» **TASK TO COMPLETE**
Print the full listing once more, exactly as given.

╭─ AVAILABLE DATA

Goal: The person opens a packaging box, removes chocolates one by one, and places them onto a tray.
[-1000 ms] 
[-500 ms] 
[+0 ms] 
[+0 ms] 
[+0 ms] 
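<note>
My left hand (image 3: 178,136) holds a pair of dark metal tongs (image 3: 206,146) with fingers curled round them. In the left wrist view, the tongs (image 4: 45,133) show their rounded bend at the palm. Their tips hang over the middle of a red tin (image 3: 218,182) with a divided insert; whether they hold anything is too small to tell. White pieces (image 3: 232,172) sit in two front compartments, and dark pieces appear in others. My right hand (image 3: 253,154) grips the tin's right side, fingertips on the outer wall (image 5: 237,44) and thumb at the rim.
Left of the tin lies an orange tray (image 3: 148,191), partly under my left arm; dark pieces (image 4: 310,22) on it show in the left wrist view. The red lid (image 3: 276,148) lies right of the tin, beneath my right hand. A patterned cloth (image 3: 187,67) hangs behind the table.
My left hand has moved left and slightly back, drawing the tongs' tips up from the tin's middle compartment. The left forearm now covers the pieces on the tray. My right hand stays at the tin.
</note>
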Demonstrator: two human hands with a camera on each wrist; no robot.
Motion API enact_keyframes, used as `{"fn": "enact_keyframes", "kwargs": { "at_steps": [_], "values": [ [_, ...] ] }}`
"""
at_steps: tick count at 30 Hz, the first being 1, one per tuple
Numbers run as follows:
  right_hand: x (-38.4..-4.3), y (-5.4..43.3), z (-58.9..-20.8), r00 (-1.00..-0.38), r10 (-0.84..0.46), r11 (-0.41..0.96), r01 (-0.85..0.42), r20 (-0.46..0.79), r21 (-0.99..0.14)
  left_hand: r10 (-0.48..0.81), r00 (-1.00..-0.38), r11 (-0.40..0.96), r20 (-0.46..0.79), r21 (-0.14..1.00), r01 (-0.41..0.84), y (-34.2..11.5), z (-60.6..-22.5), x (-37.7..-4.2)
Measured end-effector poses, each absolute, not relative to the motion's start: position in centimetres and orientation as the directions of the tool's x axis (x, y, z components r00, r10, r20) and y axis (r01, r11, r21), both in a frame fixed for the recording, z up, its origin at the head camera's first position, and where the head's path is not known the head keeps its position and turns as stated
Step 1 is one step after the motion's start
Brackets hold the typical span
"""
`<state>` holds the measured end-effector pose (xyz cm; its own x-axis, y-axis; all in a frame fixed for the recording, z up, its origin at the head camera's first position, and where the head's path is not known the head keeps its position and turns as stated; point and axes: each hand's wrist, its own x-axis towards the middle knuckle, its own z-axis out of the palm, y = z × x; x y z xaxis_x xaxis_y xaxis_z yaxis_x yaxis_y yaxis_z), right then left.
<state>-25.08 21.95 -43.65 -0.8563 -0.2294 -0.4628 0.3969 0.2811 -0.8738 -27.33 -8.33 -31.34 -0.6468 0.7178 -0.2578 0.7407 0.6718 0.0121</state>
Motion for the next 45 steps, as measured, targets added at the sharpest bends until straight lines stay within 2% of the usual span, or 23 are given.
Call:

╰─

» **ANSWER**
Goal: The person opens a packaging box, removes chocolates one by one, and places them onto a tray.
[-1000 ms] 
[-500 ms] 
[+0 ms] 
[+0 ms] 
[+0 ms] 
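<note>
My left hand (image 3: 178,136) holds a pair of dark metal tongs (image 3: 206,146) with fingers curled round them. In the left wrist view, the tongs (image 4: 45,133) show their rounded bend at the palm. Their tips hang over the middle of a red tin (image 3: 218,182) with a divided insert; whether they hold anything is too small to tell. White pieces (image 3: 232,172) sit in two front compartments, and dark pieces appear in others. My right hand (image 3: 253,154) grips the tin's right side, fingertips on the outer wall (image 5: 237,44) and thumb at the rim.
Left of the tin lies an orange tray (image 3: 148,191), partly under my left arm; dark pieces (image 4: 310,22) on it show in the left wrist view. The red lid (image 3: 276,148) lies right of the tin, beneath my right hand. A patterned cloth (image 3: 187,67) hangs behind the table.
My left hand has moved left and slightly back, drawing the tongs' tips up from the tin's middle compartment. The left forearm now covers the pieces on the tray. My right hand stays at the tin.
</note>
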Demonstrator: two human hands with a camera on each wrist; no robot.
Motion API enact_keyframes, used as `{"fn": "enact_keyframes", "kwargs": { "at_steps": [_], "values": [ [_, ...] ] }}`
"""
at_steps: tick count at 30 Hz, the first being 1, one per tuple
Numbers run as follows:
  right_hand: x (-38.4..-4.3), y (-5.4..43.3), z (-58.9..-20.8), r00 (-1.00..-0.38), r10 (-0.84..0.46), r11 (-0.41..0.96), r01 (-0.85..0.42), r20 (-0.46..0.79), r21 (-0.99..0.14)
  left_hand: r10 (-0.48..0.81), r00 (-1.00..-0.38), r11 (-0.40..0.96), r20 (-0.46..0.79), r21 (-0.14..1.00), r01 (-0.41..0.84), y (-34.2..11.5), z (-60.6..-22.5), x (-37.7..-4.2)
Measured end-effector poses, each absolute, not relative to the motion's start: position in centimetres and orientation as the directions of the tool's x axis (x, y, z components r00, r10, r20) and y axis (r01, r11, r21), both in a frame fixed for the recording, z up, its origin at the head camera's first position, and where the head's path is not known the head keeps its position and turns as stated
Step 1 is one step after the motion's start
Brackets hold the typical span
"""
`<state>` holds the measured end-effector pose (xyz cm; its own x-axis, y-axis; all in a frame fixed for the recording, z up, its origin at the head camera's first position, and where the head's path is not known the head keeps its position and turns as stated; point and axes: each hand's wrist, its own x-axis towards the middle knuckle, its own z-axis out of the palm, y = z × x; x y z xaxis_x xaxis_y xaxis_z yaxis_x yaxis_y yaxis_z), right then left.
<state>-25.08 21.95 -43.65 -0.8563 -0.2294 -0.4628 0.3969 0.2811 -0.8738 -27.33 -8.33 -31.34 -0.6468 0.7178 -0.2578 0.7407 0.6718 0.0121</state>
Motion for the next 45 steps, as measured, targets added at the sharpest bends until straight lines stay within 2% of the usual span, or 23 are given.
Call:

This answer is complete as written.